Aim of the task:
Copy task for the material below: print the line with "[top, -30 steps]" and every line after it to the end, exactly as written, without the pictures.

--- Given material Enclosed Below ---

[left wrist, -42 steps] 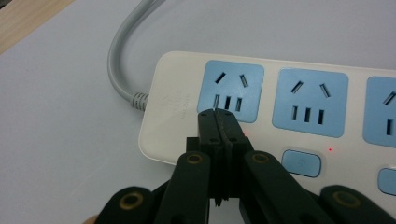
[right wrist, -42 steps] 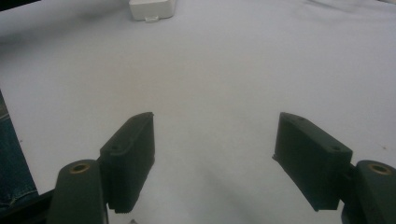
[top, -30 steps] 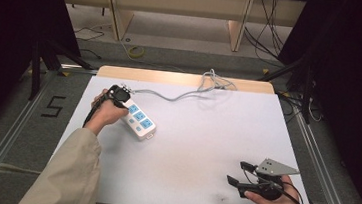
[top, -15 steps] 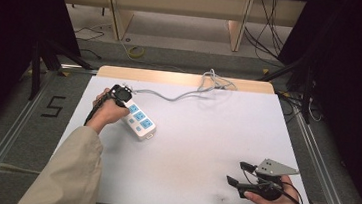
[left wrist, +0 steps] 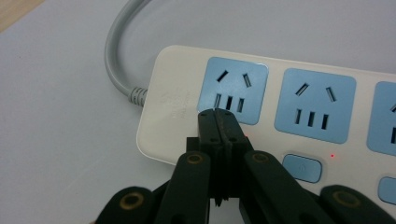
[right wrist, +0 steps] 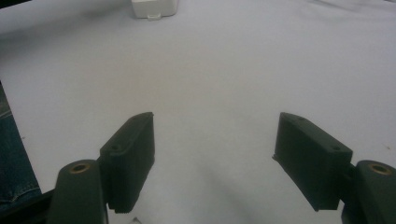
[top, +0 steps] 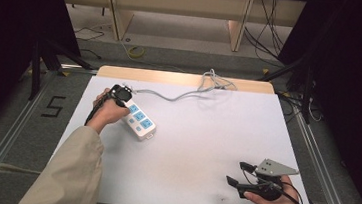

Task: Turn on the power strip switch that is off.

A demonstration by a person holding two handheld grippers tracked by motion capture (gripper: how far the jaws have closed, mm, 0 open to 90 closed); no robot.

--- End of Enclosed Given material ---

Response to the exercise:
[top, -30 steps] 
[top, -15 steps] 
[left wrist, +0 steps] 
[right wrist, +0 steps] 
[top, +0 steps] 

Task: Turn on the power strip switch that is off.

A demonstration by a person holding two handheld grippers tracked by motion capture (gripper: how far the jaws have closed, mm, 0 open to 90 closed); no robot.

Nothing further remains in this exercise.